Now a fair number of Malaysians are convinced that if a fresh election is held in Perak, the Pakatan Rakyat has a very good chance to win. Therefore, they feel cheated if BN is somehow able to hold on to power by means of the legal process instead of going through a fresh election. There are so many blogs lamenting on the injustice in Perak. So many parties are calling for a fresh election in Perak—"let the people decide," they say.

Well, I am inclined to agree that the best way to know what the Perakians really want is to hold a fresh election. But I just wonder if the situation is reversed in Perak, whether Malaysians would still feel the same way about the fresh election?

Imagine for a moment that BN won the last general election in Perak with a very slim majority. And it is Pakatan that is now able to lure some MPs over so they're able to shift the majority to their side. They then form a new government in Perak without a fresh election. Will we be happier then?

I'm raising the above question because some months ago the Pakatan Rakyat claimed that they had enough MPs wanting to jump over, and they would have had enough to form a new government.
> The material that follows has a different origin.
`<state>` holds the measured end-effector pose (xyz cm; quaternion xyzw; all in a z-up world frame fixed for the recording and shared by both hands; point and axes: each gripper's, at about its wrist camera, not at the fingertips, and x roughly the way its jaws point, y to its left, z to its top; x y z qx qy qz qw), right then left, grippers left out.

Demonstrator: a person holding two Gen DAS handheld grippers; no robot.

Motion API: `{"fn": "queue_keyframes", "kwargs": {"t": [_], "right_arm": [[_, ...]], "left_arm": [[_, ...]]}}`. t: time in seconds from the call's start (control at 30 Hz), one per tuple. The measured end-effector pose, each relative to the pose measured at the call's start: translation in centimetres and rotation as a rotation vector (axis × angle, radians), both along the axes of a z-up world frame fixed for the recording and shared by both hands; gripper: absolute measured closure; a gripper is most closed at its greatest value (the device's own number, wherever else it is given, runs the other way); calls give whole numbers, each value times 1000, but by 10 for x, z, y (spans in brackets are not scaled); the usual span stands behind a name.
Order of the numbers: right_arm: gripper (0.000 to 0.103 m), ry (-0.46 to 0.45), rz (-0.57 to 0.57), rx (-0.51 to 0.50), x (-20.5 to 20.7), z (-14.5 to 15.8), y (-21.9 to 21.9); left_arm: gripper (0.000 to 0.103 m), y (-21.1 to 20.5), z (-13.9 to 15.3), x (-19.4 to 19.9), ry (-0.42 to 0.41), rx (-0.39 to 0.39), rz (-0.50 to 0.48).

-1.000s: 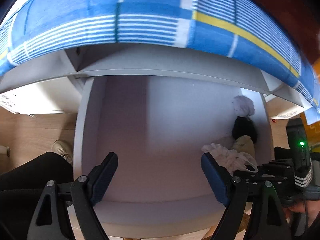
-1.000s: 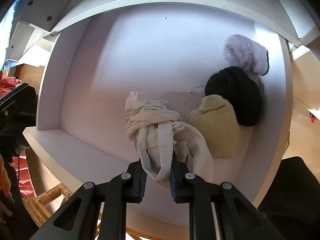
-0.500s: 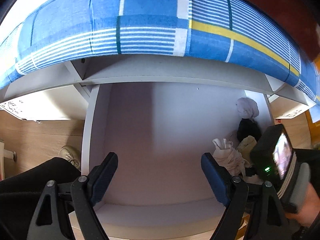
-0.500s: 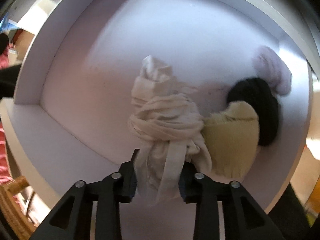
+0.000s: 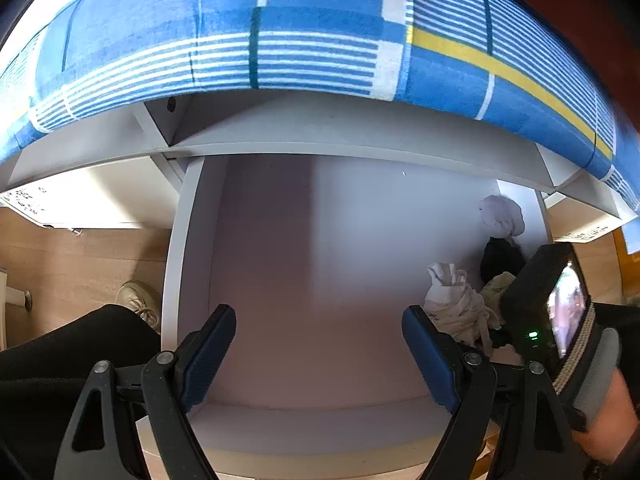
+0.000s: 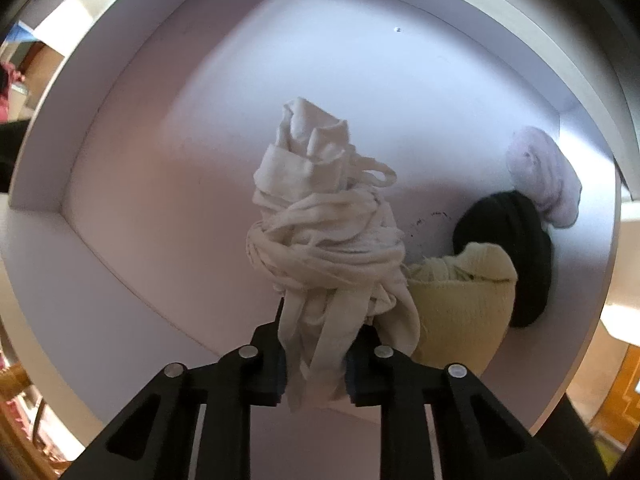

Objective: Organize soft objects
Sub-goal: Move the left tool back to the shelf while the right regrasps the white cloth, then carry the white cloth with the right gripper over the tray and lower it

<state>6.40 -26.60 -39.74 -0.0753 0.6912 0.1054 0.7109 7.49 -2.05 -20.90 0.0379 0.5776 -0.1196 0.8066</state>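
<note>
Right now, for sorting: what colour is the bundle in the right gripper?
Cream bundle, clearest in the right wrist view.

Matt white drawer (image 6: pixel 120 184), cloth bundle (image 6: pixel 328 240)

A drawer (image 5: pixel 320 412) is standing pulled out from under a bed, the bedcover (image 5: pixel 280 40) hanging over its far edge. 4 soft things are sitting in the drawer's right part. A tied cloth bundle (image 6: pixel 324 236) is lying nearest the middle, with a knitted roll (image 6: pixel 460 304) touching its right side. Just beyond that roll a dark roll (image 6: pixel 508 256) is lying against the right wall, and a pale roll (image 6: pixel 544 176) is sitting farthest, in the far right corner. The drawer's left part is lying bare.
</note>
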Motion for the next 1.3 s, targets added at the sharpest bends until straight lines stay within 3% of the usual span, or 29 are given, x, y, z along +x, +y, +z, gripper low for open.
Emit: {"fn": "queue_keyframes", "kwargs": {"t": [0.87, 1.3], "right_arm": [[87, -16, -234, 273, -52, 87, -122], [87, -163, -269, 420, -77, 234, -155]], "left_arm": [[17, 8, -14, 4, 79, -1, 41], [17, 8, -19, 4, 110, -5, 58]]}}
The great Anwar Ibrahim did not mention anything about a fresh general election in his take-over bid. And no one raised that possibility too. It did not happen of course, but what if it did? Would we have insisted on a fresh election so that we can be "democratic"?
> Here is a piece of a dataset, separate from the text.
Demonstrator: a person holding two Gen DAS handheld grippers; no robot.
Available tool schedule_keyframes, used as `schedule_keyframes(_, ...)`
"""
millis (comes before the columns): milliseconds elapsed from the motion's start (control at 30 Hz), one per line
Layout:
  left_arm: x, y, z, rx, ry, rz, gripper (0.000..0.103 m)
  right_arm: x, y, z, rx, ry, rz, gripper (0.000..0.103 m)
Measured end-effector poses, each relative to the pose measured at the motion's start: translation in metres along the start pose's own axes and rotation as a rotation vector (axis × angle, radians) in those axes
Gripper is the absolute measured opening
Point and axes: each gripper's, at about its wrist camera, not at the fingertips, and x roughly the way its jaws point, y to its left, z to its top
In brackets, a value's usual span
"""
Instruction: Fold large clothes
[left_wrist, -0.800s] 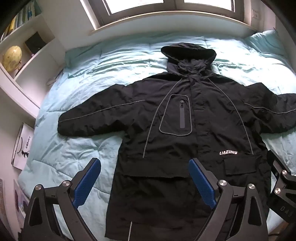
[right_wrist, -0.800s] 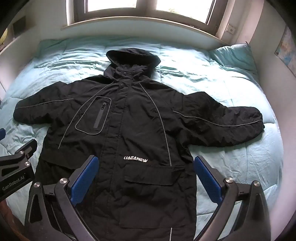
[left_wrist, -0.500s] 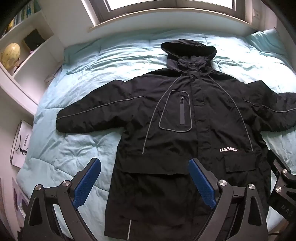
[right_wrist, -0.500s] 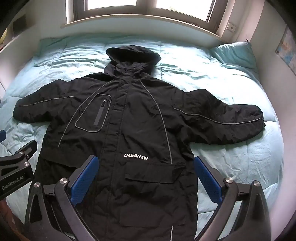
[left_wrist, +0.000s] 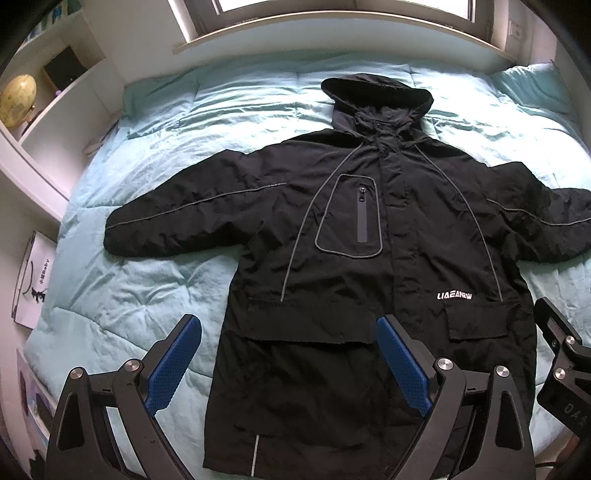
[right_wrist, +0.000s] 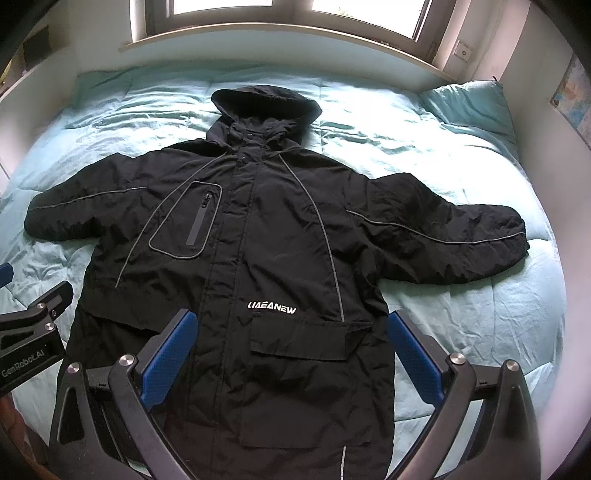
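Bed (right_wrist: 461, 332): jacket (right_wrist: 258, 258) lengthwise, hood windowward

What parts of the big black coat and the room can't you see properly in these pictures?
- Coat hem: in both wrist views it runs under the open left gripper and open right gripper and off the bottom edge.
- One sleeve cuff: cut off by the left view's right edge.
- Coat back: hidden, lying face up on the bed.
- Globe: too small and warped to read.
- Wall poster: cut off by the right view's edge.
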Motion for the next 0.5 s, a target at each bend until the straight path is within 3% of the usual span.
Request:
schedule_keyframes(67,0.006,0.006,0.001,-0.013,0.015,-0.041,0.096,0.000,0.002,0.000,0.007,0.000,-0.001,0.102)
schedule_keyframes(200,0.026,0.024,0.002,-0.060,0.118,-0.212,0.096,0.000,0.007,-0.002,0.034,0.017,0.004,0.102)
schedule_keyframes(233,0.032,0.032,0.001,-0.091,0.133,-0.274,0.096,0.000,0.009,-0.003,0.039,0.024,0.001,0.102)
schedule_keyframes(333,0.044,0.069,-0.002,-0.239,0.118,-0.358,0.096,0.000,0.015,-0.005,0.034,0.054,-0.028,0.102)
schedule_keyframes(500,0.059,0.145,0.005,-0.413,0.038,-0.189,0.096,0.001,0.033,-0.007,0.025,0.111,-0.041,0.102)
I suspect many Malaysians might think differently if the situation is reversed. How come?

Wednesday, May 13, 2009


The events in Perak over the last few months—and especially the last few days—bring back some memories of what happened here in Sabah some years ago. Of course Sabahans experienced something a bit more serious than what Perak is going through now. We had home-made bombs exploding in several places in the then Kota Kinabalu town. And a state of emergency was declared and curfews were imposed.
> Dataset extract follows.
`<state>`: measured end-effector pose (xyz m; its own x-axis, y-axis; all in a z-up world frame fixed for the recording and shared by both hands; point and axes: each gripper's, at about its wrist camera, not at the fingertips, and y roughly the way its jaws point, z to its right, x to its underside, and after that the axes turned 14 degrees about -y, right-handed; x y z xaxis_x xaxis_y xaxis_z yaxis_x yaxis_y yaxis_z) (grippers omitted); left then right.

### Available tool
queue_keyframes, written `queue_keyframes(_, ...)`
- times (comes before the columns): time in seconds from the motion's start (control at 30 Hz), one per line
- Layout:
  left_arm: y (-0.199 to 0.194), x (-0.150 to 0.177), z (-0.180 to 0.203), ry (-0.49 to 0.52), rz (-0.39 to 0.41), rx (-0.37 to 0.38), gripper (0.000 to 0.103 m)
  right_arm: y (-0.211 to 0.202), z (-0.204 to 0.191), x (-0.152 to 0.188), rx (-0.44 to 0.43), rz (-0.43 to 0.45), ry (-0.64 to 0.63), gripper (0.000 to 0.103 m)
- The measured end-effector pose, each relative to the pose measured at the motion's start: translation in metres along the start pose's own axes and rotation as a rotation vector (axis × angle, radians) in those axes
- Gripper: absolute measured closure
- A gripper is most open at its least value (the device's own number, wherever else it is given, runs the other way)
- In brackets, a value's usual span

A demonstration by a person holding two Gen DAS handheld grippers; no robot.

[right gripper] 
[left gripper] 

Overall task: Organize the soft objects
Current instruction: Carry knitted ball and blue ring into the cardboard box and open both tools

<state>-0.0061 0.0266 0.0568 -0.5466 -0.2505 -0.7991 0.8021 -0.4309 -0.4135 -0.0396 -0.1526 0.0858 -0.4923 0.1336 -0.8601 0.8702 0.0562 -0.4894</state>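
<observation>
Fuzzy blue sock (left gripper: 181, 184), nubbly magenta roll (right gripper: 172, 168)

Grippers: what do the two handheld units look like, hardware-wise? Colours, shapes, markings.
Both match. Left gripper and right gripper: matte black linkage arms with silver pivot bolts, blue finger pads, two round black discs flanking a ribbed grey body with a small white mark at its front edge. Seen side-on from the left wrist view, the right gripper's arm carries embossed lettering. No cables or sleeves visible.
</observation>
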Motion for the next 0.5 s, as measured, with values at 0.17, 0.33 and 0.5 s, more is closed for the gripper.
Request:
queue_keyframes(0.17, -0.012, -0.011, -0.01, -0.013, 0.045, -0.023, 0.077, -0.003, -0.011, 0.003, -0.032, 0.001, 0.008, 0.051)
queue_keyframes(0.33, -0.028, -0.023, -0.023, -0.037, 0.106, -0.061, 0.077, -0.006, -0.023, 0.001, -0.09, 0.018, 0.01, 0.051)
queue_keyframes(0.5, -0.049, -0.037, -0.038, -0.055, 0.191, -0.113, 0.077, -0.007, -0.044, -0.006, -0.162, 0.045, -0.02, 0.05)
I can still remember the time when I visited my friend in Tambunan during that crisis. I rode my bike there. When I reached the village, several young men ganged up on me. They thought this outsider came to do something bad to their church. By the way, Tambunan was, and still is mainly Christian, you see.

Politicians will always be politicians. Power is very addictive—once you have it, it's not easy to give it all up.

So now we have more or less come to another stalemate in Perak. There will probably be appeals upon appeals coming from both sides in the months to come.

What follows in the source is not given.